According to the International Council on Clean Transportation, currently the shipping industry’s biggest obstacle with green methanol isn’t operating on it but sourcing it. The green methanol industry is currently small and there are only a handful of commercial producers worldwide. Consequently, green methanol currently costs more than conventional fuels.
However technology in this area is developing all the time. For example, a German startup active in the field of green methanol production has patented a new process for capturing carbon dioxide and converting it into methanol. The patented process is more than 30% more efficient at carbon dioxide capture compared to state-of-the-art amine-based carbon dioxide capture, and was developed as part of a Horizon Europe project. Horizon Europe is the EU’s key funding programme for research and innovation with a budget of €95.5 billion. It aims to tackle climate change, helps to achieve the UN’s Sustainable Development Goals and boost the EU’s competitiveness and growth.

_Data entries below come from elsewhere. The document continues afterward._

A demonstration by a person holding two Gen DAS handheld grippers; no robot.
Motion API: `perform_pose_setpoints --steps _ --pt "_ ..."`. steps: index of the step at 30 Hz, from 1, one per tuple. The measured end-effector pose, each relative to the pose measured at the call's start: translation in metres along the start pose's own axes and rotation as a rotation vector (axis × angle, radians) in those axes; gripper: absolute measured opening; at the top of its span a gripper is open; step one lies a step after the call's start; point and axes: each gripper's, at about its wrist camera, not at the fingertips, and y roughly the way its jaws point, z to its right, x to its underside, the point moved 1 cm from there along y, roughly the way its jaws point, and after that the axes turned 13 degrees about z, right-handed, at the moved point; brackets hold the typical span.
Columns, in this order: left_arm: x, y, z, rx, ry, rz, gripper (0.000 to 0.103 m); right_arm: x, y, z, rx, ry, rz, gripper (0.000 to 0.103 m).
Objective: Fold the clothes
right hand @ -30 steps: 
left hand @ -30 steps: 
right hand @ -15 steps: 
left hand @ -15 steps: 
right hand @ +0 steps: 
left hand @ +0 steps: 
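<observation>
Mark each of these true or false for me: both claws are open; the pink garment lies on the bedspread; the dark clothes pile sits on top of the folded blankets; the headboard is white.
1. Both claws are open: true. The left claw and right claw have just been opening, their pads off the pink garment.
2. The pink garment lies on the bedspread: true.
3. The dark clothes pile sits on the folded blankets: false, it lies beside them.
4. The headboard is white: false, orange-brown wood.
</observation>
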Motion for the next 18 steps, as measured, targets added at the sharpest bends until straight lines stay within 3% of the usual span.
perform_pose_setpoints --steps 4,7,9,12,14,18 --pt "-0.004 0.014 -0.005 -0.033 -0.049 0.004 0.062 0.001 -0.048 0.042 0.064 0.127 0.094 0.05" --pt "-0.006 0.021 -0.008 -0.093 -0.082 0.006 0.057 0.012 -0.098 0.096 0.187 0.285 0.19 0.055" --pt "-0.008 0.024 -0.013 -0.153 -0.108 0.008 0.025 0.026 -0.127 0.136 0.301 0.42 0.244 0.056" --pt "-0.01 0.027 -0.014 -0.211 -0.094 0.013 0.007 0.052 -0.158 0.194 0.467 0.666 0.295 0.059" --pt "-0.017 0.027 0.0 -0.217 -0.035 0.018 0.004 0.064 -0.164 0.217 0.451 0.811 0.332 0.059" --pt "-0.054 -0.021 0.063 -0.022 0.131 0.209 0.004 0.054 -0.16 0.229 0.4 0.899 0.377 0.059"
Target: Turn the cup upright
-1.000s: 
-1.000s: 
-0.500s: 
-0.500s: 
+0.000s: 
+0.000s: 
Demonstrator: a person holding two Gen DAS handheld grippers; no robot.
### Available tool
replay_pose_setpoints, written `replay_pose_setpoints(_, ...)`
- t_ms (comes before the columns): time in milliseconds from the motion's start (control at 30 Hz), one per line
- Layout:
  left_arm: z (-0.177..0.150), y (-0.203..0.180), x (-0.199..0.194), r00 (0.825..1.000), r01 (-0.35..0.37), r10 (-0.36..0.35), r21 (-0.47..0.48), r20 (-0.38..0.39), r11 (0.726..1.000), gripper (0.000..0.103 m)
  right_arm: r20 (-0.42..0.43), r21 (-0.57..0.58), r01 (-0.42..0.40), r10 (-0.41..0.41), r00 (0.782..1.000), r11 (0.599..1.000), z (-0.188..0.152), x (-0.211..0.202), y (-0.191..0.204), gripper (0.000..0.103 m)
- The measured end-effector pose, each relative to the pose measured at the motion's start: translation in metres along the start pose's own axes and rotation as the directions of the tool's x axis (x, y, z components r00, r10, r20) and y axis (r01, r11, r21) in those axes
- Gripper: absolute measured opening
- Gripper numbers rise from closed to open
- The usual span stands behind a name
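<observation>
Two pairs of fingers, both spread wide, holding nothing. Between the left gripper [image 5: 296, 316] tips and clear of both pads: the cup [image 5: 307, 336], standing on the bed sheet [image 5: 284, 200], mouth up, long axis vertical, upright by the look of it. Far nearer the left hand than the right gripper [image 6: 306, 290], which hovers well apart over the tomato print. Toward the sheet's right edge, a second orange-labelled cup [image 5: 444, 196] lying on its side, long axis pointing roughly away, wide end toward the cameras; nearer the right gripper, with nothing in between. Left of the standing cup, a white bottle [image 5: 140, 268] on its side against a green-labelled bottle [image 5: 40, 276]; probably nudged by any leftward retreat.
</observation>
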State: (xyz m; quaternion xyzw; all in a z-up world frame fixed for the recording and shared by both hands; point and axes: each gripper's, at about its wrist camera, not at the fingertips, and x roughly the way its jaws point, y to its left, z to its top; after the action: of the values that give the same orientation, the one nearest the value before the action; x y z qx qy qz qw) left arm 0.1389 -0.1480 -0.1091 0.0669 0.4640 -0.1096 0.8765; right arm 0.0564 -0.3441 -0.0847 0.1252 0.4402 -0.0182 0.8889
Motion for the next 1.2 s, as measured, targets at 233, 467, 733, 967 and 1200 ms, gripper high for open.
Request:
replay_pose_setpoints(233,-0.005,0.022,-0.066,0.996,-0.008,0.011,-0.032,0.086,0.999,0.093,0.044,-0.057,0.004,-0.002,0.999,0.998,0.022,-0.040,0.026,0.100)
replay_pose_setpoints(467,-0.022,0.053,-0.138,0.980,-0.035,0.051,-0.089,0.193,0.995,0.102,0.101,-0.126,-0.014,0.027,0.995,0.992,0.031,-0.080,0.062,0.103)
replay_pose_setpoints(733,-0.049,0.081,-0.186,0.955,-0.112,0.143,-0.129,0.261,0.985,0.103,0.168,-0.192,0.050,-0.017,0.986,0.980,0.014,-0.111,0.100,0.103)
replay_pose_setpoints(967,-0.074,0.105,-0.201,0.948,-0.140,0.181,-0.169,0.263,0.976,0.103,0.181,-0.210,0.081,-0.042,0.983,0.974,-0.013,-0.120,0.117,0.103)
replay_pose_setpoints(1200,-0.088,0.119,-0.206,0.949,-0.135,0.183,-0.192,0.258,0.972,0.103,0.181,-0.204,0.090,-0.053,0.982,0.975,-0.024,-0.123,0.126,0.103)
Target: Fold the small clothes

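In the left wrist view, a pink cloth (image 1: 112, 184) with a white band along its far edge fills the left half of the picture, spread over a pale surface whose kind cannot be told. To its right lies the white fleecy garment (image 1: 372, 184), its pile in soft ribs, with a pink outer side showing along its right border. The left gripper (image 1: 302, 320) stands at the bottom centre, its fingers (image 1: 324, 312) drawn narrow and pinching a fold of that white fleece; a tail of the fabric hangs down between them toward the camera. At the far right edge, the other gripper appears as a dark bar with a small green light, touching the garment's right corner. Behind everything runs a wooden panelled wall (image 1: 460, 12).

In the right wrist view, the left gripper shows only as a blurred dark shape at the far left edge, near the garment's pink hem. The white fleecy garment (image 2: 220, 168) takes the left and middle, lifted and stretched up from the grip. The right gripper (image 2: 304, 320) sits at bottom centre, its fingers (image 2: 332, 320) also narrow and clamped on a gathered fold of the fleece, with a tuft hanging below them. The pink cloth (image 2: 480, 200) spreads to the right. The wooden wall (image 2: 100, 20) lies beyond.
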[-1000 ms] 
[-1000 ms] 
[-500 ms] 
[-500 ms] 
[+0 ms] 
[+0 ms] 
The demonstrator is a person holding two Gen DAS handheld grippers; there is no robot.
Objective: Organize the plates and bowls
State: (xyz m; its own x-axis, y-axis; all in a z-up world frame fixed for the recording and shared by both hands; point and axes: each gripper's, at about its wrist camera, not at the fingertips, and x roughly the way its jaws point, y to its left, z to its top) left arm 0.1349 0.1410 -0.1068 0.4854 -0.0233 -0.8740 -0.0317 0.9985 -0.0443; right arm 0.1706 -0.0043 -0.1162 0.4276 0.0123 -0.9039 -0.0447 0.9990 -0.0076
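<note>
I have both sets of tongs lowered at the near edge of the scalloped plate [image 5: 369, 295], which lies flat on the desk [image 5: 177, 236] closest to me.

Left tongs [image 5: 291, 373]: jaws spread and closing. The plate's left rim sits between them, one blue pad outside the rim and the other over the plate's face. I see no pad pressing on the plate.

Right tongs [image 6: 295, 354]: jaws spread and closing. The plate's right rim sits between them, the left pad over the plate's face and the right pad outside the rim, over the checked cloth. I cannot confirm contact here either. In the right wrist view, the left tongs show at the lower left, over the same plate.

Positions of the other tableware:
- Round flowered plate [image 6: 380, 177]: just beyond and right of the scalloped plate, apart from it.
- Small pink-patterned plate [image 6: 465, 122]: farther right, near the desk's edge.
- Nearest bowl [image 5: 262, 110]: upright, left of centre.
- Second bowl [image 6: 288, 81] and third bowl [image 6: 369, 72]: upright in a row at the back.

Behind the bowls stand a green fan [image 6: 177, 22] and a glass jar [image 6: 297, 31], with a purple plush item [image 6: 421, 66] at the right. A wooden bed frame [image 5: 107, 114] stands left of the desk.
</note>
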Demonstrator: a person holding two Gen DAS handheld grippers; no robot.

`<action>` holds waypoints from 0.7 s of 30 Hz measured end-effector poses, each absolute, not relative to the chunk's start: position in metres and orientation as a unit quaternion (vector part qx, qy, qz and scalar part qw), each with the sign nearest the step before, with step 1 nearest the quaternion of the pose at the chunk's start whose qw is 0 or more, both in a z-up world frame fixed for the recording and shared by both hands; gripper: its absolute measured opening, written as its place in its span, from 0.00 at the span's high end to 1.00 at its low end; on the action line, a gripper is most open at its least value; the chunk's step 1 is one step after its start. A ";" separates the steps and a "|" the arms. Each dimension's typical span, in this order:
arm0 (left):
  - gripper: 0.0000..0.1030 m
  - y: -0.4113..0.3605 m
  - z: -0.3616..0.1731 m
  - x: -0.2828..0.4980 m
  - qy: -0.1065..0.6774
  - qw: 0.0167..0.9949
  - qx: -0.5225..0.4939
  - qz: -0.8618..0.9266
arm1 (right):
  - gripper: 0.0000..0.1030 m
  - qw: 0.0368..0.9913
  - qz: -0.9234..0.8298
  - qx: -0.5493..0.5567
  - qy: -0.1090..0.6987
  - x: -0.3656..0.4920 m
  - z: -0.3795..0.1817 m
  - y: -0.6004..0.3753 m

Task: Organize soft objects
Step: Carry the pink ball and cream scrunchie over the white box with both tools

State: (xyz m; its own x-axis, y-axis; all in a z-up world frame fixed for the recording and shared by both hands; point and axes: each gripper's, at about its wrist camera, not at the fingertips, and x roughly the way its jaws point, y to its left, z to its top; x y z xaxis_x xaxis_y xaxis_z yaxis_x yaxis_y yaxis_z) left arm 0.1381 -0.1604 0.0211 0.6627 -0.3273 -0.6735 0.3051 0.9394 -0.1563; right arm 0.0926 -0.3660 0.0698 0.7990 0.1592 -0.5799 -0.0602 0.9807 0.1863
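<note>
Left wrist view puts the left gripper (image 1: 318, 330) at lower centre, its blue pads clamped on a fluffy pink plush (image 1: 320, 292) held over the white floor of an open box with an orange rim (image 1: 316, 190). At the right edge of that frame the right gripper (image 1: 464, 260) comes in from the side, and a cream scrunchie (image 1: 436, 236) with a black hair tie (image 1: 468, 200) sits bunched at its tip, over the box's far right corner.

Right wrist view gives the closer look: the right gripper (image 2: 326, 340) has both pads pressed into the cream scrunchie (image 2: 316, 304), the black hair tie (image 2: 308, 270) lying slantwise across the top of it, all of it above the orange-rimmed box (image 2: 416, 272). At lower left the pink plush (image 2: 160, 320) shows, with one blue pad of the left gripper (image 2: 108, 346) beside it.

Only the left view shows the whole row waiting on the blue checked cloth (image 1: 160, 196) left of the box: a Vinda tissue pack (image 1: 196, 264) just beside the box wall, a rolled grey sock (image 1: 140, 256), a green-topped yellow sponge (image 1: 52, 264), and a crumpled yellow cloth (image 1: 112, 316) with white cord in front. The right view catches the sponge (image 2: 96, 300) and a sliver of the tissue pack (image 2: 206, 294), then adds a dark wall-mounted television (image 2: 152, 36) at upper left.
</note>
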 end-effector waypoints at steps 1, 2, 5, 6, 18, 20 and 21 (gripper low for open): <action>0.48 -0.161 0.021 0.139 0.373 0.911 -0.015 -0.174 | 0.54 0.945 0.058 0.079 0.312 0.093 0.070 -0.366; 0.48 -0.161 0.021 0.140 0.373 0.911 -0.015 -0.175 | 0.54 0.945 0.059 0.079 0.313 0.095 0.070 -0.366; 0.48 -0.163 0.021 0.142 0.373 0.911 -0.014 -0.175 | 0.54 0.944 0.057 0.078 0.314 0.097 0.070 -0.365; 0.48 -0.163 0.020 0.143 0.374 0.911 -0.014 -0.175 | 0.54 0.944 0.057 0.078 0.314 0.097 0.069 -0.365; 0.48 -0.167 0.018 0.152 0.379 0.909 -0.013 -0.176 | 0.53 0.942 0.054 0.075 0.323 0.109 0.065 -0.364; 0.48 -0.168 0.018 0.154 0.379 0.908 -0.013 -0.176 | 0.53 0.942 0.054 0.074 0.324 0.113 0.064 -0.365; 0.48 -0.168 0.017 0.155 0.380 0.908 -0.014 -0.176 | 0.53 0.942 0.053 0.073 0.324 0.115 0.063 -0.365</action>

Development of new ideas often takes work over a number of years. Indeed the song, "Sail Away" by British singer-songwriter David Gray, which inspired the title of this article, was worked on by Gray over a number of years, before contributing to the success of one of the longest-charting albums in UK chart history. The song begins, "Sail away with me honey, I put my heart in your hands", and by analogy we could also argue that the hearts and lives of future generations are indeed in the hands of the innovators of today who are striving to create a greener planet.
Hopefully further research and development will result in reduced costs for green methanol. Indeed, Maersk seems to be optimistic about the future, as it has 24 methanol-fuelled containerships on order, and has been followed by other large carriers. More than 100 containerships capable of operating on methanol as their primary fuel are due to enter service over the next five years.